Democrats in Congress have been reluctant to move on trade agreements, contending that the deals usually provide lopsided benefits for countries seeking access to U.S. markets and need to be modified to address concerns about workers' rights and pollution.

The Economic Policy Institute, a labor-funded group, estimates that Mr. Obama's Korean trade deal will cost the U.S. 159,000 jobs, taking into account the jobs lost in industries that compete with South Korean imports.

"Whether trade creates U.S. jobs depends on net export gains and reducing the trade deficit, which our past policies have not done," said Lori Wallach, director of Public Citizen's Global Trade Watch. "U.S. export growth under past free trade agreements has been less than half that of countries with which we do not have agreements."

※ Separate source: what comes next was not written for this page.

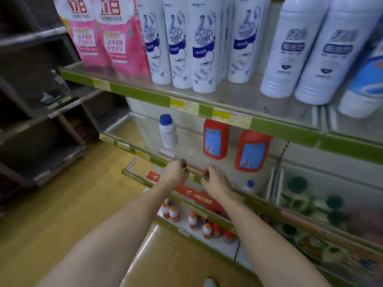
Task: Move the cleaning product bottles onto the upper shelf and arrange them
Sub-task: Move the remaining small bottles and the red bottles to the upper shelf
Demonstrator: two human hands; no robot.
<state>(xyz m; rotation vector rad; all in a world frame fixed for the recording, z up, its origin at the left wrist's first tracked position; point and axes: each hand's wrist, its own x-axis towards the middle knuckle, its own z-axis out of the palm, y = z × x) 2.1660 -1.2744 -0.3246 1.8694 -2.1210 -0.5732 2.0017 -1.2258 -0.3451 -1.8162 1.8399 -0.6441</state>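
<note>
Red bottles and stand on the middle shelf just beyond and above the right hand, with a small white bottle beyond the left hand. Both hands curl their fingers at the shelf's front rail, seemingly pinching it, holding no bottle. Better to let go, reach over the rail, grip each bottle round its body and lift it upright to the bare stretch of upper shelf overhead

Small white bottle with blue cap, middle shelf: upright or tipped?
Upright. The white bottle stands on its base with the blue cap on top, alone, left of the two red bottles; its slight lean looks like wide-angle distortion.
</note>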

On corporate tax reform, Mr. Krueger noted that a bipartisan group of senators already is drafting a comprehensive bill that targets for elimination many cherished loopholes in the interest of reducing the top rate from 34 percent to as low as 28 percent. That would make keeping corporate offices and plants in the U.S. and hiring American workers more attractive to global corporations.

But analysts are not sure how far Mr. Obama will go in endorsing such an ambitious rewrite of the tax code. Treasury Secretary Timothy F. Geithner has been meeting with corporate executives in recent weeks in developing the administration's blueprint, and has given few clues about the specifics.

Businesses are downright enthusiastic about legislation this year that would promote free trade and cut corporate taxes, and insist it will get the great American job machine up and running again.

"The federal corporate tax rate in the United States is about 9 percentage points above the G-20 average," said Brian Gardner, a Washington analyst at Keefe, Bruyette & Woods. "This compromises U.S. competitiveness," he said, touching on a major theme in Mr. Obama's speech.

"We think Republicans and the administration can agree to cut corporate taxes to the G-20 average or lower and hang a big 'Open for Business' sign for companies around the globe," he said. "There are few measures that will be as helpful for increasing employment."

Manufacturing groups and many other businesses also support Mr. Obama's call for increased spending on infrastructure. They say decaying roads and bridges are hurting the efficiency of U.S. industries and making them less competitive in global markets.